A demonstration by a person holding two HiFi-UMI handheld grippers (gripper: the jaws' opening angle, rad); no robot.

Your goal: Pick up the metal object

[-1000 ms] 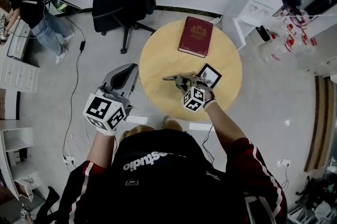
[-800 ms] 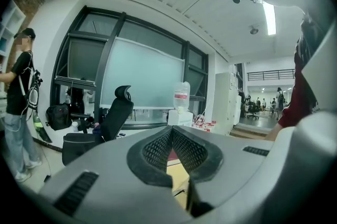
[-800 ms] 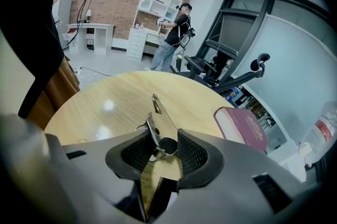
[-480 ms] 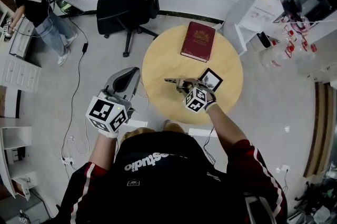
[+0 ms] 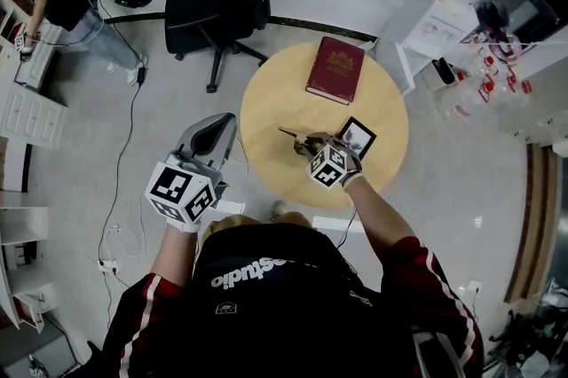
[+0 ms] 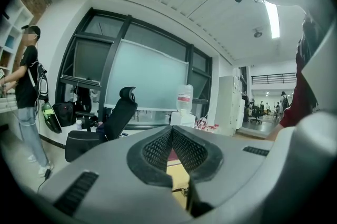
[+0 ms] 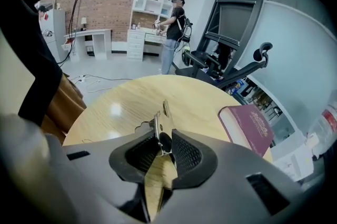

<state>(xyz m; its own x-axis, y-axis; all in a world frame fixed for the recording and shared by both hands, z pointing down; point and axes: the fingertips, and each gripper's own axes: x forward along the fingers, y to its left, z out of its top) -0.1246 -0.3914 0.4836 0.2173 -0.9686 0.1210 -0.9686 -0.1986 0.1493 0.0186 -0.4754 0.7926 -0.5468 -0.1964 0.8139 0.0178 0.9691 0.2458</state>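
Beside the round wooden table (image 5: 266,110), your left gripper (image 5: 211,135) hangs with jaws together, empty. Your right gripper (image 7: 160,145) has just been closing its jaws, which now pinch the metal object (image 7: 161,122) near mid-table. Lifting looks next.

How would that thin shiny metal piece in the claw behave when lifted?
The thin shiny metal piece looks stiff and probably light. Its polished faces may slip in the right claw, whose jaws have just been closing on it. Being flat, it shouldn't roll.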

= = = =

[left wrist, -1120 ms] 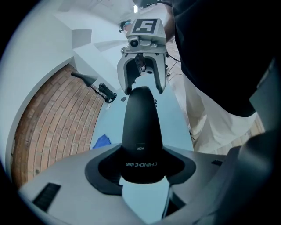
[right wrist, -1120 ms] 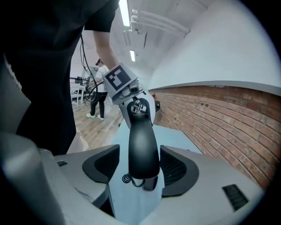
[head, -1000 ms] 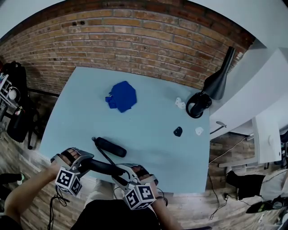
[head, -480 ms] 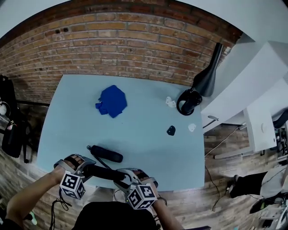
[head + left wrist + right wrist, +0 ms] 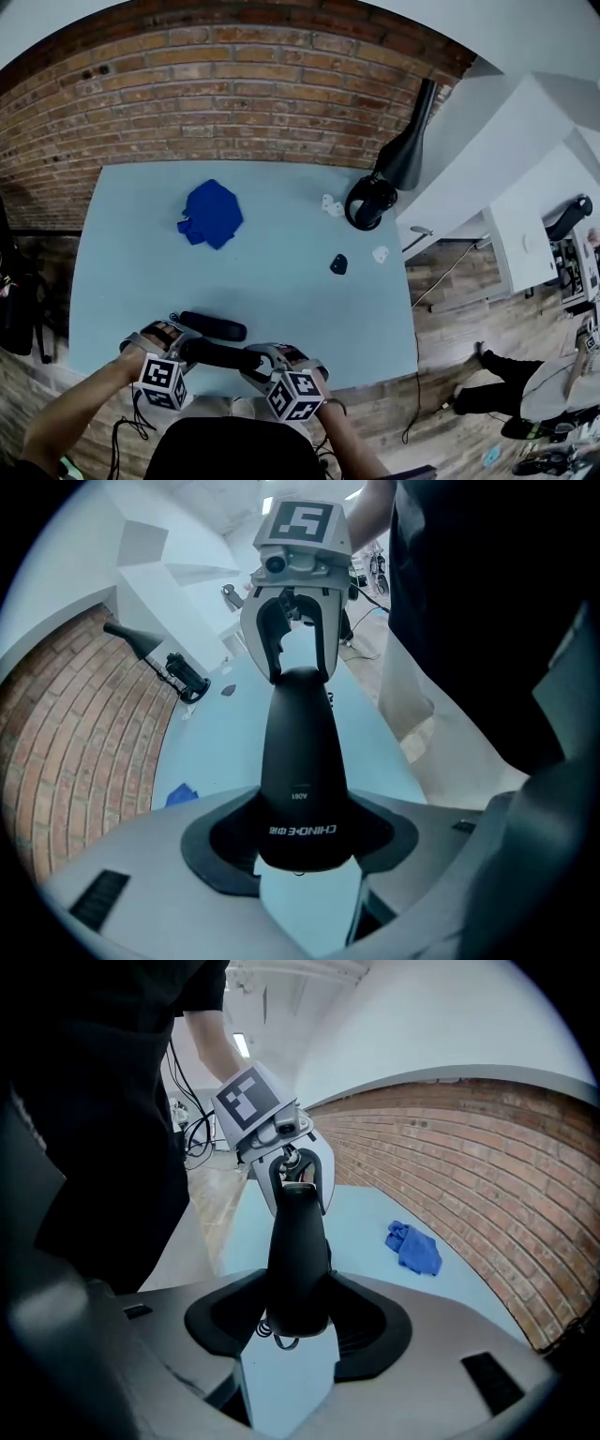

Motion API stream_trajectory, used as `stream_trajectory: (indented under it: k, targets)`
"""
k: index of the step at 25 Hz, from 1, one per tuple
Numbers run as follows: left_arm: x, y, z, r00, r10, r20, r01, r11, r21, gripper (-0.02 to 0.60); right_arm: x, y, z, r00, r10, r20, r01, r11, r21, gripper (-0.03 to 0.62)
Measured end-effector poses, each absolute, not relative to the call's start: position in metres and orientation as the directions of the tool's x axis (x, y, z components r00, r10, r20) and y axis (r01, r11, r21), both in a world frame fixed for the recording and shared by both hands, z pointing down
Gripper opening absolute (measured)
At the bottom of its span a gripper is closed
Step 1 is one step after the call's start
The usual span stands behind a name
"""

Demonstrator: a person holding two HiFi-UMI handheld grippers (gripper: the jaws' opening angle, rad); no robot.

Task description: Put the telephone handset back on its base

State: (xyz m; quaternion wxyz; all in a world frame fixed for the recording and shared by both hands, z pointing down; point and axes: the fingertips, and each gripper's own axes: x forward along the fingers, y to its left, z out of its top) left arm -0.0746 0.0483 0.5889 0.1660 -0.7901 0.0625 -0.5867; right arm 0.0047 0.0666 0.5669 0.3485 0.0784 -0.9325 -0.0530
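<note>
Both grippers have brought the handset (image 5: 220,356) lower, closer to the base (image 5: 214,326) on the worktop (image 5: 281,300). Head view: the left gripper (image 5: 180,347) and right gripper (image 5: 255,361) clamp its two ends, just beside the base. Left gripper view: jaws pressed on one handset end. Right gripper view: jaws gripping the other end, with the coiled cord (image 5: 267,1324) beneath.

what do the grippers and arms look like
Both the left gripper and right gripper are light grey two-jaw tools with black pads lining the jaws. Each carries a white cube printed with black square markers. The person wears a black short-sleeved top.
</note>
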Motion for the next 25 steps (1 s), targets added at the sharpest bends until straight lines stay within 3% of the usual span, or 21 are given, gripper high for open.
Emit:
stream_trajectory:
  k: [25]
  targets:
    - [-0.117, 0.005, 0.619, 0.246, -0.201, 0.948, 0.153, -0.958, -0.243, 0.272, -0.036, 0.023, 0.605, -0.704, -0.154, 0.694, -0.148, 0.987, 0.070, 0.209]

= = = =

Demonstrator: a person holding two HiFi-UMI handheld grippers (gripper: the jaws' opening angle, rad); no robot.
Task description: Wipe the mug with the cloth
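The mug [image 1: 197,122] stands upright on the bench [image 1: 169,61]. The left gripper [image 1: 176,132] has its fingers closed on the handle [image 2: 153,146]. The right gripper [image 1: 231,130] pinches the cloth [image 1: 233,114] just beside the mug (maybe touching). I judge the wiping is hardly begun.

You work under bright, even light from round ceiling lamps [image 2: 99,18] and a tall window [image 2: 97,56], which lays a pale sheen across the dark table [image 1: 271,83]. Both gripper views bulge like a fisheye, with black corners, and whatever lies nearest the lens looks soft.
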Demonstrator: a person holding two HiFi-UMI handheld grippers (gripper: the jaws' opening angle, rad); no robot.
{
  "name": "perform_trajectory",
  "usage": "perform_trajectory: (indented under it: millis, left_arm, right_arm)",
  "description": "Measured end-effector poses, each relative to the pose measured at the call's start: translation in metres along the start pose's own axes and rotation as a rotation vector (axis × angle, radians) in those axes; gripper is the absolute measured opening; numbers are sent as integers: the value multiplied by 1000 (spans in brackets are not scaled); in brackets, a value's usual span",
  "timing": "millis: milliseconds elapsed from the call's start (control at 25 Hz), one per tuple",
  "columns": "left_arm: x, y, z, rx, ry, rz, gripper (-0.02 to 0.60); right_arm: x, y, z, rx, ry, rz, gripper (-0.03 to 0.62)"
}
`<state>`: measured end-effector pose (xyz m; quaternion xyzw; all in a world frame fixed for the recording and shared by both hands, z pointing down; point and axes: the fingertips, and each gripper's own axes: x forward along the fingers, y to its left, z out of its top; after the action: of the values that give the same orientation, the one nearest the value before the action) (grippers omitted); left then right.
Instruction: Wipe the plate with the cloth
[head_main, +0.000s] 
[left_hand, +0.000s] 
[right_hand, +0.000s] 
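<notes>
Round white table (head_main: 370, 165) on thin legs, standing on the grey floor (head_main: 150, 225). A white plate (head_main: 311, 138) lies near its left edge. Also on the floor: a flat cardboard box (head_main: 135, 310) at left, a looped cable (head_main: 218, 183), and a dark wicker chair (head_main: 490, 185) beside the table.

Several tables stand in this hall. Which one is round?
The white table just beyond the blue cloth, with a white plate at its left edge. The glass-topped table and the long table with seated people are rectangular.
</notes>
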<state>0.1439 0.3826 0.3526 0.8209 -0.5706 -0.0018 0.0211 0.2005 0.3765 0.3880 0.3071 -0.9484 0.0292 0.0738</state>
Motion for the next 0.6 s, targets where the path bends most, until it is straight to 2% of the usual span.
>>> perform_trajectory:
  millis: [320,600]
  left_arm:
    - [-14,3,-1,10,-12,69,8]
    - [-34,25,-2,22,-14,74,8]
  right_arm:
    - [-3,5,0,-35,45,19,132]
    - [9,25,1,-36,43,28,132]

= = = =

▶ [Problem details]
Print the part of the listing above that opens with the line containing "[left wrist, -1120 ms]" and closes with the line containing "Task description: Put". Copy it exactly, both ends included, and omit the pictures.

▶ [Exercise result]
[left wrist, -1120 ms] 
[right wrist, -1120 ms] 
[head, -1000 ms] 
[head, -480 ms] 
[head + left wrist + right wrist, +0 ms] 

Motion API stream_trajectory, used as `stream_trajectory: (indented under it: k, targets)`
"""
k: index of the step at 25 Hz, from 1, one per tuple
Numbers run as follows: left_arm: x, y, z, r00, r10, r20, r01, r11, r21, gripper (-0.02 to 0.60); right_arm: x, y, z, r00, r10, r20, r01, r11, r21, gripper (-0.03 to 0.62)
Measured end-effector poses, each absolute, not relative to the call's start: position in metres and orientation as the directions of the tool's x axis (x, y, z components r00, r10, r20) and y axis (r01, r11, r21), both in a world frame fixed for the recording and shared by both hands, z pointing down
Gripper opening absolute (measured)
At the bottom of its span a gripper is closed
Step 1 is one step after the call's start
The usual span stands behind a name
"""

Demonstrator: a person holding two HiFi-UMI handheld grippers (gripper: the jaws' opening angle, rad); no robot.

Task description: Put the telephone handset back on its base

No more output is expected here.